Happened to me in work once... I was connected via SSH to one of our test machines, so I could test connection disruption handling on a product we had installed.
I had a script that added iptables rules to block all ports for 30 seconds then unblock them. Of course I didn't add an exception for port 22, and I didn't run it with nohup, so when I ran the script it blocked the ports, which locked me out of SSH access, and the script stopped running when the SSH session ended so never unblocked the ports. I just sat there in awe of my stupidity.
Oof I did a firmware upgrade on my main external firewall.

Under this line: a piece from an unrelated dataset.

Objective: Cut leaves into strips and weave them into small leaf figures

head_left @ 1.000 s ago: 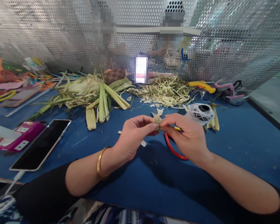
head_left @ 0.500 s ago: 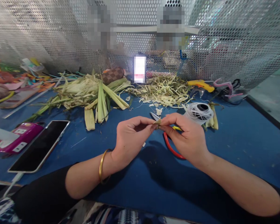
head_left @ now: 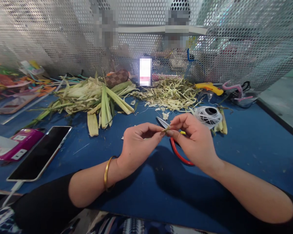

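Head view: pinching a small husk scrap (head_left: 166, 129) between both hands, above the blue bench (head_left: 136, 198) and near the middle of the scene. At the left hand (head_left: 140, 148), grip pressed together, thumb against fingertips, on one end of the husk scrap. At the right hand (head_left: 197, 143), likewise pinching the other end, with thumb and index fingertips close to those of the left. Around the left wrist, a gold bangle (head_left: 107, 174). Lying on the bench under the right hand and partly hidden by it, scissors (head_left: 176, 152) with a red handle, with blade pointing away past the fingertips. Just beyond the right hand, a spool of white string (head_left: 208, 116). Farther back, a heap of long husks (head_left: 80, 94) to the left and a pile of shredded strips (head_left: 173, 94) to the right, with a yellow tool (head_left: 211, 87) beside the latter. At left, a dark-screened phone (head_left: 40, 152) with a white cable at its near end, next to a purple box (head_left: 20, 143). Behind everything, a perforated screen (head_left: 63, 42).
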A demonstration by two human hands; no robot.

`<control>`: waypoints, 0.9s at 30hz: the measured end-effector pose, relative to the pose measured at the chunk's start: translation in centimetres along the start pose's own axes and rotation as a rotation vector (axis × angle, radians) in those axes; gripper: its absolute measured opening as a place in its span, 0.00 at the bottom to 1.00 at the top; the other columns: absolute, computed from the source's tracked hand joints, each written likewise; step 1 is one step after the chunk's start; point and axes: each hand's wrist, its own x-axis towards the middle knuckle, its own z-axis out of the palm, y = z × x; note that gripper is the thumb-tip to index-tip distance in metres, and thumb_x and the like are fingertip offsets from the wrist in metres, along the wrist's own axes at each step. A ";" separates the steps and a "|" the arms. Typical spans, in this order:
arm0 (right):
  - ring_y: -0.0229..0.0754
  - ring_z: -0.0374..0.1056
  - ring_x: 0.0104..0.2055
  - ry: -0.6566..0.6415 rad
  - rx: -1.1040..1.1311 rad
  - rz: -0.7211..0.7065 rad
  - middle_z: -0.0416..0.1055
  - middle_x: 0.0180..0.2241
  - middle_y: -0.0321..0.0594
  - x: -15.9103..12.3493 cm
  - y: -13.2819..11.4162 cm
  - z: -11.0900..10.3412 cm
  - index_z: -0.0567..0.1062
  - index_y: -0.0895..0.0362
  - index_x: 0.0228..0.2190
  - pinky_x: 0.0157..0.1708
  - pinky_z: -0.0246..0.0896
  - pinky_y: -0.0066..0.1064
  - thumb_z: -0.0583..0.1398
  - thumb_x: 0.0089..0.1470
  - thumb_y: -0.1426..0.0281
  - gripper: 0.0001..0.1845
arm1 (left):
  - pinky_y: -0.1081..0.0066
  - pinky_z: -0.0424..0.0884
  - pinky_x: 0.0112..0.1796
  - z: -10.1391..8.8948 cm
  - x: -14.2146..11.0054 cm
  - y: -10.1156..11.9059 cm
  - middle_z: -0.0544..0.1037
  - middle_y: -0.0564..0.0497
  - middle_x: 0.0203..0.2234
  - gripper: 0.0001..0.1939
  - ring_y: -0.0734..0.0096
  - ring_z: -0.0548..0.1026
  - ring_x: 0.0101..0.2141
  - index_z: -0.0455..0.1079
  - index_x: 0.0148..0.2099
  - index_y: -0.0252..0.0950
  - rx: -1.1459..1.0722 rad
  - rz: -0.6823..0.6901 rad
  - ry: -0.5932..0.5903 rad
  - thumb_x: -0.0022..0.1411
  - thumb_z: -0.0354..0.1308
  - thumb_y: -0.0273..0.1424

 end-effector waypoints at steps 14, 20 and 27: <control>0.37 0.69 0.32 -0.057 -0.006 -0.158 0.72 0.29 0.34 0.3 1.0 -0.1 0.71 0.54 0.30 0.34 0.64 0.29 0.61 0.54 0.74 0.03 | 0.73 0.72 0.32 -0.2 0.8 0.2 0.77 0.53 0.21 0.07 0.76 0.74 0.24 0.75 0.26 0.33 -0.296 -0.296 -0.023 0.44 0.69 0.30; 0.39 0.69 0.33 -0.025 -0.101 -0.283 0.74 0.30 0.35 0.2 1.2 -0.1 0.73 0.53 0.31 0.35 0.65 0.30 0.60 0.55 0.74 0.04 | 0.72 0.72 0.34 -0.3 0.9 0.3 0.76 0.53 0.22 0.06 0.76 0.73 0.24 0.75 0.27 0.33 -0.369 -0.392 -0.071 0.45 0.68 0.29; 0.40 0.69 0.35 -0.050 -0.085 -0.256 0.73 0.31 0.37 0.2 1.2 -0.2 0.73 0.53 0.30 0.36 0.65 0.32 0.59 0.56 0.72 0.04 | 0.71 0.73 0.35 -0.2 0.6 0.0 0.79 0.52 0.25 0.05 0.72 0.76 0.27 0.77 0.29 0.34 -0.233 -0.242 -0.041 0.47 0.67 0.30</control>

The upgrade went fine but when we added an ISP a month or so prior, I forgot to redistribute the ISPs routes. While all my ISPs were technically working, and the firewall came back up, nothing below it could get to the internet, so it was good as down.
Cue the 1.5 hour drive into the office…
Had that drive to think about what went wrong. Got into the main lobby, sat down, joined the wifi, and fixed it in 3 minutes.
Well, the script could keep running even after he would have detached from that tmux session due to losing ssh connection. And since that script would unblock all ports after 30 seconds...
Out of curiousity, how would nohup make your situation different? As I understand, nohup makes it possible to keep terminal applications running even when the terminal session has ended.
If the script was supposed to wait 30 secs and then unblock the ports, running with nohup would have allowed the ports to be unblocked 30 secs later. Instead, the script terminated when the SSH session died, and never executed the countdown nor unblock.